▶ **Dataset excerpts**
BEGIN

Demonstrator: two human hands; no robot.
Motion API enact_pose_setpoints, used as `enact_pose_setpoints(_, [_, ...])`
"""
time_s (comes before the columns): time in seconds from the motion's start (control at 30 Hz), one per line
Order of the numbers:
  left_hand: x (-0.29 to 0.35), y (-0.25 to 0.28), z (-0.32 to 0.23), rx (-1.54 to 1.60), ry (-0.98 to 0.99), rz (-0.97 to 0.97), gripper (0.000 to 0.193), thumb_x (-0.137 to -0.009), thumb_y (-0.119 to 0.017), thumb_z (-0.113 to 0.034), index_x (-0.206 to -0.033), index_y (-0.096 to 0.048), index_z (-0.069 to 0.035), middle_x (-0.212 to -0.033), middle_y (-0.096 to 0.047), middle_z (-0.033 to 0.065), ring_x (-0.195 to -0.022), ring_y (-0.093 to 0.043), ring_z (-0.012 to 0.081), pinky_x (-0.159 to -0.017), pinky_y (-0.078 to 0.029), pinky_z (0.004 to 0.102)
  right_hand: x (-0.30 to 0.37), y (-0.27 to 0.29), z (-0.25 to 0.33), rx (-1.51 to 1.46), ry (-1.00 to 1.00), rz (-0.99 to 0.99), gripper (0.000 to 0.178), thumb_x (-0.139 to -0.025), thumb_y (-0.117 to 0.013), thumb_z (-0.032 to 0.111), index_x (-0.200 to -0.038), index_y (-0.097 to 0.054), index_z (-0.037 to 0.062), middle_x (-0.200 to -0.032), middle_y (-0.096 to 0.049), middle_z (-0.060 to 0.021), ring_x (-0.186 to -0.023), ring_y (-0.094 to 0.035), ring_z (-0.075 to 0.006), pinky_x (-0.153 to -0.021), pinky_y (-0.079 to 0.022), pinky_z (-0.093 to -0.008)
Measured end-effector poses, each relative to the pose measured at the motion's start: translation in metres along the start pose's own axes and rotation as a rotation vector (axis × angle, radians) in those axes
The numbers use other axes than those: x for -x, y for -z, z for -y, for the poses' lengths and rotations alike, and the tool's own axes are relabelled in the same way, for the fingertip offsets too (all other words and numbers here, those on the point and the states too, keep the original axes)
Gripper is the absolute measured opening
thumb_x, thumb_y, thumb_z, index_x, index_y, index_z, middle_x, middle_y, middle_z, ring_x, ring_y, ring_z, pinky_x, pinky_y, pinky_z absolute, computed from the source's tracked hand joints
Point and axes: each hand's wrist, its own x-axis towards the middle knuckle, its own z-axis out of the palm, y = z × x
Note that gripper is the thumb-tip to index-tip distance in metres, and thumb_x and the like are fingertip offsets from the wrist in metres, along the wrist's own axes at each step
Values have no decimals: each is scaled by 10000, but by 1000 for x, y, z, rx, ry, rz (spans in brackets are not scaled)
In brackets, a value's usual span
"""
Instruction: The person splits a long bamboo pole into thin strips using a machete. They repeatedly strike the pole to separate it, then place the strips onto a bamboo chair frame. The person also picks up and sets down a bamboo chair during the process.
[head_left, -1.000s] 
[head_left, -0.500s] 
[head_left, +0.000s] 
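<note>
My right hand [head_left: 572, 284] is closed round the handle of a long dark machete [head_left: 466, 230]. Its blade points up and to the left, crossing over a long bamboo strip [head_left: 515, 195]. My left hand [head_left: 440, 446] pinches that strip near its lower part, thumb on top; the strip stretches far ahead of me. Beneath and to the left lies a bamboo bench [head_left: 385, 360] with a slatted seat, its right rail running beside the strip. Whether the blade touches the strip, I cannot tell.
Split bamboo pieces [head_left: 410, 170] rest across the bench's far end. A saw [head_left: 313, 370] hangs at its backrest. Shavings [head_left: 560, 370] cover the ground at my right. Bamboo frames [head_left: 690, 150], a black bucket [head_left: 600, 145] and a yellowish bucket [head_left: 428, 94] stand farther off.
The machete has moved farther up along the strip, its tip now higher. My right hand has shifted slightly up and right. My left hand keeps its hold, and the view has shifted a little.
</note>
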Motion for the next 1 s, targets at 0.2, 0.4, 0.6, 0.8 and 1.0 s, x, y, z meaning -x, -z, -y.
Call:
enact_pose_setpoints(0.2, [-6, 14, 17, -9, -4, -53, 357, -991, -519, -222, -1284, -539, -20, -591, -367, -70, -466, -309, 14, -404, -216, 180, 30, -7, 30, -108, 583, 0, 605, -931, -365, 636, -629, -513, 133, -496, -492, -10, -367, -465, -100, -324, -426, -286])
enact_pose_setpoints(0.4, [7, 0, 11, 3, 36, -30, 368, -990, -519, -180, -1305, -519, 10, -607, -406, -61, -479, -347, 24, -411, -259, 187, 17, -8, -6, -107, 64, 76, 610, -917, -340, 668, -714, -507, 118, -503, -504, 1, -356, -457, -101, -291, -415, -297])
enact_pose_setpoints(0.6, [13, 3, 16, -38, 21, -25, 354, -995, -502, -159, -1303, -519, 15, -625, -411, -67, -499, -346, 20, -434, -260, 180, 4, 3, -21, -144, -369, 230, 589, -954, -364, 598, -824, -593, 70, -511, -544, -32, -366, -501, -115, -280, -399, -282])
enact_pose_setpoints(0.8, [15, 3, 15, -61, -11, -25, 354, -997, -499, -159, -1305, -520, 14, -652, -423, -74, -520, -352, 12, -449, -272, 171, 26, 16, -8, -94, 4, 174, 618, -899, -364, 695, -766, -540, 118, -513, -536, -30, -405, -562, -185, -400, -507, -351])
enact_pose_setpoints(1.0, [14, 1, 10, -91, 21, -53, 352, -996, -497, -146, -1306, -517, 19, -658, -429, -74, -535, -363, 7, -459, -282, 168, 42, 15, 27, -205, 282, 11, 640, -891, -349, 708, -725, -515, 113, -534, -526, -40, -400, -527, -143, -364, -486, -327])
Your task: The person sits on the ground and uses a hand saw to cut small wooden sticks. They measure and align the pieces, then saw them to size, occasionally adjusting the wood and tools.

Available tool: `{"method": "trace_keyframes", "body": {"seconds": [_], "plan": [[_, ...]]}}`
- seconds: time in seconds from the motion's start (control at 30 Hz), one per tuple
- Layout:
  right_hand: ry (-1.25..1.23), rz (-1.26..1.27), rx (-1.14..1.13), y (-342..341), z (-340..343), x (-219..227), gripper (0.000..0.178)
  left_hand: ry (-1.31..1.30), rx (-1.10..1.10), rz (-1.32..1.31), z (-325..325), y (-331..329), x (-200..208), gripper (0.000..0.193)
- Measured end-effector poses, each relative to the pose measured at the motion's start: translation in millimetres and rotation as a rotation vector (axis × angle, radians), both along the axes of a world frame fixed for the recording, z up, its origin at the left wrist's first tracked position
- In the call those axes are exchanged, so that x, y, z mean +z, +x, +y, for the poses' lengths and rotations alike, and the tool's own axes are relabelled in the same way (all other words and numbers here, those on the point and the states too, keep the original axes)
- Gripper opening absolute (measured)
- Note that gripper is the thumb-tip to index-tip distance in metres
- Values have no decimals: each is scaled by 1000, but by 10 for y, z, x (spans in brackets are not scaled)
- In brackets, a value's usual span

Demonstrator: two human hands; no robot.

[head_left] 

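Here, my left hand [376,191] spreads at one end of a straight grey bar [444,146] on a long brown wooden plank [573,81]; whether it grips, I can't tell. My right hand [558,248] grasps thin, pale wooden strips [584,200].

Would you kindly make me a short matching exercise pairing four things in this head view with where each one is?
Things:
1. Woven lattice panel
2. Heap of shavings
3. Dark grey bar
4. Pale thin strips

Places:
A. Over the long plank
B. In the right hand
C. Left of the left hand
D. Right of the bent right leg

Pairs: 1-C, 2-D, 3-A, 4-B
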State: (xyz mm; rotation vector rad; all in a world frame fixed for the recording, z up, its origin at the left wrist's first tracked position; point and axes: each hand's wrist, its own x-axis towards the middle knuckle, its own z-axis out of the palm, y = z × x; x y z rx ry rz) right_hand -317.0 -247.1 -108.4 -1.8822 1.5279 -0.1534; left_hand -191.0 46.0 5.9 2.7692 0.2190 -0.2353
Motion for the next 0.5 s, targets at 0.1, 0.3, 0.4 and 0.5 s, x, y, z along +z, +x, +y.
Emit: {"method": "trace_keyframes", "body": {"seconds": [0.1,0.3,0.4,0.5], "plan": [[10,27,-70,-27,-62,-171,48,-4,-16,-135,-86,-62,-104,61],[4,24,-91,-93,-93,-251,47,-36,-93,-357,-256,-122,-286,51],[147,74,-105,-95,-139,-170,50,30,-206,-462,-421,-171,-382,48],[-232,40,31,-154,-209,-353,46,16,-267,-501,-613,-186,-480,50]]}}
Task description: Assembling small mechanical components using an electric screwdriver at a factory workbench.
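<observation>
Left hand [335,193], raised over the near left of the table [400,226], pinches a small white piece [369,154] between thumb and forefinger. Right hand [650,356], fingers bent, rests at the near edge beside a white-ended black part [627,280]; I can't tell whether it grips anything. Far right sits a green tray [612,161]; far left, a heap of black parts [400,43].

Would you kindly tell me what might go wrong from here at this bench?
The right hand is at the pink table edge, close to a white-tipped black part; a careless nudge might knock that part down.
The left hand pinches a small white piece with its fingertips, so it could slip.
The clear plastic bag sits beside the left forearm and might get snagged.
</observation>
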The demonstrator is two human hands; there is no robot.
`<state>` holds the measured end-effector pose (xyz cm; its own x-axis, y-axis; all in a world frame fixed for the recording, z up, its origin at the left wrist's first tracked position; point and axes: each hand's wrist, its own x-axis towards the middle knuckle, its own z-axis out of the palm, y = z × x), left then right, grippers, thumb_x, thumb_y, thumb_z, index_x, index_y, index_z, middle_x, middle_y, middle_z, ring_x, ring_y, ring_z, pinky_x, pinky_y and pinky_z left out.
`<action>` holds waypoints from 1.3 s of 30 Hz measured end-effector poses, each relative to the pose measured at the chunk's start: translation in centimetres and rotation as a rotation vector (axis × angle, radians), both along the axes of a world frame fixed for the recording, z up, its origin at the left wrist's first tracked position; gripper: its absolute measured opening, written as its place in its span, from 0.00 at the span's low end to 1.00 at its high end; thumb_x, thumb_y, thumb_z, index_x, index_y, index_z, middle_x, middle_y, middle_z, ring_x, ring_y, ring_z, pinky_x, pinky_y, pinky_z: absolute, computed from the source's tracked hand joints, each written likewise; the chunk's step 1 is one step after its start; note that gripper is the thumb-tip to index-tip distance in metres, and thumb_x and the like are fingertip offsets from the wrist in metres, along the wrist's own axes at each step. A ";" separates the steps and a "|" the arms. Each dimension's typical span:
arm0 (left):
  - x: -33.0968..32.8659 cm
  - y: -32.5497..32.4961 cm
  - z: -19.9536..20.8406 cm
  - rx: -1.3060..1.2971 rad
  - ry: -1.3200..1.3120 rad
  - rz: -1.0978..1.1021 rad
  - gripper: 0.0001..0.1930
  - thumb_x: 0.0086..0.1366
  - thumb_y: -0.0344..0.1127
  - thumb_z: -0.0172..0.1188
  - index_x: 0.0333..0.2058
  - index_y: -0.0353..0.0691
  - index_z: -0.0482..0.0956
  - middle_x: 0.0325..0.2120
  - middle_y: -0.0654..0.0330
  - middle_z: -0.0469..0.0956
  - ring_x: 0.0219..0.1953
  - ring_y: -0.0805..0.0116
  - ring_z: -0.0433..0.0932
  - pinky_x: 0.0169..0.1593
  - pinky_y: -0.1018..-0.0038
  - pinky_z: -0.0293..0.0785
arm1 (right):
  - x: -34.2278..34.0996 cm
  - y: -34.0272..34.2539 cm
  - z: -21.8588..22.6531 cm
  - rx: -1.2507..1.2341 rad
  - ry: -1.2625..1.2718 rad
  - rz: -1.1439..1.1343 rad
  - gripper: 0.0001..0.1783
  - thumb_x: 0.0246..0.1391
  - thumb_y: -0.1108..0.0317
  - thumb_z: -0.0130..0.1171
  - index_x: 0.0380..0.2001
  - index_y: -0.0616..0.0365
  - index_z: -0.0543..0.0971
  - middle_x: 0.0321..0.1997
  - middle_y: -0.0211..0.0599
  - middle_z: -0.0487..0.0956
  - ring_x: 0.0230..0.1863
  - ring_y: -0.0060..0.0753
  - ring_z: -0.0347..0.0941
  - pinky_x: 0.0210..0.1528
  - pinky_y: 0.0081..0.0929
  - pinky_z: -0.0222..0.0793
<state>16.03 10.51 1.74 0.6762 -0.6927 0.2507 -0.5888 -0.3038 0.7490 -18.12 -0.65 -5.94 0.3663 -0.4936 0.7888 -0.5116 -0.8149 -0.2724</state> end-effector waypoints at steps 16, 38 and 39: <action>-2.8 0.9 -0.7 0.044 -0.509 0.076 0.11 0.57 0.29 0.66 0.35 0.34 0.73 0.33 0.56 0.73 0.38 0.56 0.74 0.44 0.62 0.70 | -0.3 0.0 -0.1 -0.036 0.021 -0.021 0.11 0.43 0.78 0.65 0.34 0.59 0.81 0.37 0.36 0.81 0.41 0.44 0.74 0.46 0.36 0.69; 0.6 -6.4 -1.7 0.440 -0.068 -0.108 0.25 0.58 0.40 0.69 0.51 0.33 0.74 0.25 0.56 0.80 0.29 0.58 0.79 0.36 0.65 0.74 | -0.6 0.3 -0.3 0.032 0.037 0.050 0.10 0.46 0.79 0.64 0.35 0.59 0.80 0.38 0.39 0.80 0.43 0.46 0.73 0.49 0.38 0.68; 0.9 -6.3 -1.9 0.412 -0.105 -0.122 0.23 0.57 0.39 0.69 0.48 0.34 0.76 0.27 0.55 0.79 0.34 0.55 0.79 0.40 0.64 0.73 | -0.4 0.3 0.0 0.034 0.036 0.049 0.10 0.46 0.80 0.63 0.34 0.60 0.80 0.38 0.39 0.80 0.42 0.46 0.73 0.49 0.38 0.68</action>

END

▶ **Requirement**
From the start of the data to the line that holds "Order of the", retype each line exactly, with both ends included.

▶ **Written solution**
Demonstrator: two human hands; no robot.
Motion API enact_pose_setpoints, used as `enact_pose_setpoints(_, [_, ...])`
"""
time_s (comes before the columns): time in seconds from the motion's start (control at 30 Hz), one per line
Order of the numbers:

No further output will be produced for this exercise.